I guess I expected that having this thing (along with the iBook and iTunes and the Chicken iNuggets) would cause me to slap my head in the same V-8 style I used when I first started downloading mp3s (legally) at work. But just as in my twenties, with my handful of failed attempts to graduate from alcohol to pot, I’m left here shaking my head. It’s kind of cool in kind of the same way…but what’s the point, really?
It’s anticlimactic, and for weeks now I’ve been unable to put my finger on why. Mp3s, as flawed as they are, have revolutionized the mobility of music. And in their wake, any music geek such as I will open the floodgates to a current of songs old and new–the likes of which I haven’t been submerged in since college. This in itself is cause to celebrate, as I’ve already said in these, erm, pages. Now assuming (unsafely, in my opinion, but let’s just go with it) that having these compressed little files is the same to me as having a proper CD or album…
But there I’ve given myself away. Calling an uncompressed CD cut a “proper” version of a song is a sure way to show my age, eh? And that’s what I really think this is all about, why I’m not enthralled with the iPod and the rest of it: my age and the irreversible, undeniable way it informs my understanding of music. It’s one thing to be, thanks to new technology, suddenly exposed to a lot of music. It’s another thing entirely to expect that same technology to organize your music in any way similar to the Gutenberg-old idea of record spines peering out from the shelves.
Which is not to say I don’t enjoy my iPod, that I’m not impressed with its ability to carry around 90 albums (I’ve got the mini) at a time. And I don’t want to knock iTunes completely; as a data organization system, it’s terribly efficient and outrageously pretty.
But that’s just it. No matter how sexy the interface, no matter how deviously swapped or stolen, we’re talking, here, about files and data. And with files and data, with naked digital bits you title and sort on a screen, there seems to be a hazy layer of anonymity between you and whatever comes out of the speakers.
And as the store component of iTunes demonstrates, the ease of buying these things is strictly a consumer perk, not an aesthetic one. Indeed, the line between checking a band out and buying their product has practically disappeared, since the line between the files at a download store like iTunes and the files on your hard drive is merely two or three clicks thin. My God, man! Before I buy your album, is it too much to ask for dinner and a movie first?

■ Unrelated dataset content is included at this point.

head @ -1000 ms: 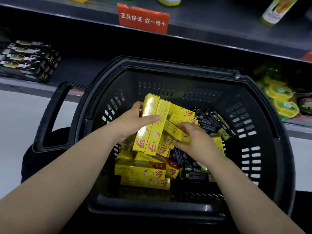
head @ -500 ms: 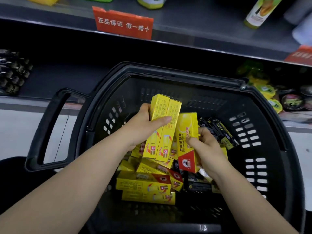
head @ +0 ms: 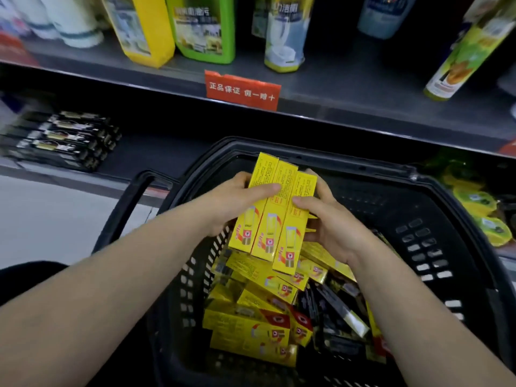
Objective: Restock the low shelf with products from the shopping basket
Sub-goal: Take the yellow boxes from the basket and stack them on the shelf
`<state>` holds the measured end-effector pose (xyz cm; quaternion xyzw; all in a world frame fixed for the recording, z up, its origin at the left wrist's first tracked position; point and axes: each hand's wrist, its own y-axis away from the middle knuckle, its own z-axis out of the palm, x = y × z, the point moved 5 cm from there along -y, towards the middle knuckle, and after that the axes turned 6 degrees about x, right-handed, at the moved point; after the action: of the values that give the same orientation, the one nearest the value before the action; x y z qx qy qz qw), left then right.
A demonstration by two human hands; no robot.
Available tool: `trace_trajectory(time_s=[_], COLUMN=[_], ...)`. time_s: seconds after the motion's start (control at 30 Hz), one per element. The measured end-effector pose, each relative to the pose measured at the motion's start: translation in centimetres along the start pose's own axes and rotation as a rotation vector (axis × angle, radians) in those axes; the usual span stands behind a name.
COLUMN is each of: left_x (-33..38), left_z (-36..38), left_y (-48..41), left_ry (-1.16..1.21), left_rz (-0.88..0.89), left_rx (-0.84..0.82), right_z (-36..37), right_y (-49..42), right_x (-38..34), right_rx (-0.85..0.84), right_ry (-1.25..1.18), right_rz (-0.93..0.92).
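- Your left grip (head: 234, 202) holds the three yellow boxes (head: 275, 216) from their left side. The thumb lies across the front of the first two, and the fingers curl behind.
- Your right grip (head: 332, 227) clasps the same bundle from the right, with the thumb pressed on the face of the right-hand box and the fingers wrapped round its far edge.
- The three boxes sit side by side, touching, with their long faces toward you. They tilt slightly right and are held above the shopping basket (head: 363, 166), clear of the pile below.
- In the basket, loose yellow boxes (head: 251, 328) lie jumbled to the left and middle, and black boxes (head: 335, 311) are mixed in to the right.
- The basket's handle (head: 131, 208) sticks out on its left.
- The low shelf (head: 156, 152) runs just behind the basket. A stack of black cartons (head: 64, 138) lies at its left end, blurred.
- Round yellow-green packs (head: 474, 202) sit on the shelf to the right of the basket.
- On the upper shelf (head: 349, 88) stand bottles (head: 203, 29), and a red tag (head: 242, 90) hangs on its front edge.
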<state>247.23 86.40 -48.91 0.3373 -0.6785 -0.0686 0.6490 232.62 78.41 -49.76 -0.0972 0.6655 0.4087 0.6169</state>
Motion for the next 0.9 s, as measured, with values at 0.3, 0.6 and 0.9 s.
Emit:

But seriously. I think what I’m getting at here (aside from a gob-smacking culture-wide willingness to stomach a HUGE plummet in audio quality–but that’s another rant), is a disappearing thing-ness to music appreciation. And I know we’re getting into a slippery area here, that it’s easy to denounce any object as product, any worshipping of that object as consumerism. But in my short lifetime I can honestly say I’ve experienced CDs, records and cassettes as so much more. Whether we acquire them in a brick-and-mortar or slip them to each other at parties, whether they’re stacked on the edge of our desk as we’re working late at night or they’re held in our laps as we read the lyrics–they’re things that matter. And in a way they cease to matter if they’re not…well…things.